### WHAT TO PRODUCE
Restate, word for word, the lines from the opening line of the data through the line containing "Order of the", both included, and nothing else.

****************************************

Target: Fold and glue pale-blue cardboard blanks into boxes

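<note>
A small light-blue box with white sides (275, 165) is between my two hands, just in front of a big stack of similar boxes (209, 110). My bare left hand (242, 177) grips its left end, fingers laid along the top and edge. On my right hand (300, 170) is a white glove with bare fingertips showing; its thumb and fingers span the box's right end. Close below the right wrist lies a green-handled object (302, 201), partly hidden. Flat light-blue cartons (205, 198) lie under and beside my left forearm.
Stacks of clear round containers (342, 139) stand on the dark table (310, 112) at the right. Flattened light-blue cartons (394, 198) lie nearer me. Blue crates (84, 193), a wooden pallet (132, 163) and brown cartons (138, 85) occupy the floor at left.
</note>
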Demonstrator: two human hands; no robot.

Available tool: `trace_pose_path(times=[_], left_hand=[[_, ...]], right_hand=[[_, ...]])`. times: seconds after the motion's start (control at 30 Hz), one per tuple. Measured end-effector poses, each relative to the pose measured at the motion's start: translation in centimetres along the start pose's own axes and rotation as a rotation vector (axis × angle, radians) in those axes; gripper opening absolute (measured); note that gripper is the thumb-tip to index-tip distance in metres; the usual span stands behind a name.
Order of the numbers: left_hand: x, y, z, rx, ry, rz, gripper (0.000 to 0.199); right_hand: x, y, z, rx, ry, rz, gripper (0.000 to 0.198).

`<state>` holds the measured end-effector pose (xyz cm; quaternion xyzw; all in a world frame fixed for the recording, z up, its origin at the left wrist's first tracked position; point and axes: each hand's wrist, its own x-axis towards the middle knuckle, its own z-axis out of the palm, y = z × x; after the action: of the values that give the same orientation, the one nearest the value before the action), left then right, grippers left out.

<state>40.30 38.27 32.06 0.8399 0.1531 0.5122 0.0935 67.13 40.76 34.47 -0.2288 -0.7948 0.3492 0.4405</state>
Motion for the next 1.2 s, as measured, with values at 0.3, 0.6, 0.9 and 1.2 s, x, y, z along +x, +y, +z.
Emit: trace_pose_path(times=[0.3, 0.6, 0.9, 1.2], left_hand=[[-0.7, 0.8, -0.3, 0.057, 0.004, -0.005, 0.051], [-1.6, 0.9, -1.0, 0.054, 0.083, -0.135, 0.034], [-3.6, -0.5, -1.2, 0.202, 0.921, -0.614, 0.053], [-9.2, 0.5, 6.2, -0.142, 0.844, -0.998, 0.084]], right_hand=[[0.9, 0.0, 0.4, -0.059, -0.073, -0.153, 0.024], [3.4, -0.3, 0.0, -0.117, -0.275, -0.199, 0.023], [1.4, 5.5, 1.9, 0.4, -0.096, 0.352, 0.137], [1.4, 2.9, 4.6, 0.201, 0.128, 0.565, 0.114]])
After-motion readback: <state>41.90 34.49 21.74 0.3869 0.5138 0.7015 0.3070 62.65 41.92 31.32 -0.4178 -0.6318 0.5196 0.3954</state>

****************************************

### RESPONSE TO THIS TASK
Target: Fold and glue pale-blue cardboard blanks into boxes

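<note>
A small light-blue box with white sides (275, 165) is between my two hands, just in front of a big stack of similar boxes (209, 110). My bare left hand (242, 177) grips its left end, fingers laid along the top and edge. On my right hand (300, 170) is a white glove with bare fingertips showing; its thumb and fingers span the box's right end. Close below the right wrist lies a green-handled object (302, 201), partly hidden. Flat light-blue cartons (205, 198) lie under and beside my left forearm.
Stacks of clear round containers (342, 139) stand on the dark table (310, 112) at the right. Flattened light-blue cartons (394, 198) lie nearer me. Blue crates (84, 193), a wooden pallet (132, 163) and brown cartons (138, 85) occupy the floor at left.
</note>
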Demonstrator: two human hands; no robot.

Available tool: `trace_pose_path(times=[_], left_hand=[[_, ...]], right_hand=[[_, ...]])`. times: seconds after the motion's start (control at 30 Hz), one per tuple. Measured end-effector poses, each relative to the pose measured at the motion's start: translation in centimetres along the start pose's own axes and rotation as a rotation vector (axis × angle, radians) in those axes; gripper opening absolute (measured); note that gripper is the thumb-tip to index-tip distance in metres; the usual span stands behind a name.
Order of the numbers: left_hand: x, y, z, rx, ry, rz, gripper (0.000 to 0.199); right_hand: x, y, z, rx, ry, rz, gripper (0.000 to 0.198).

The exercise asks for nothing more.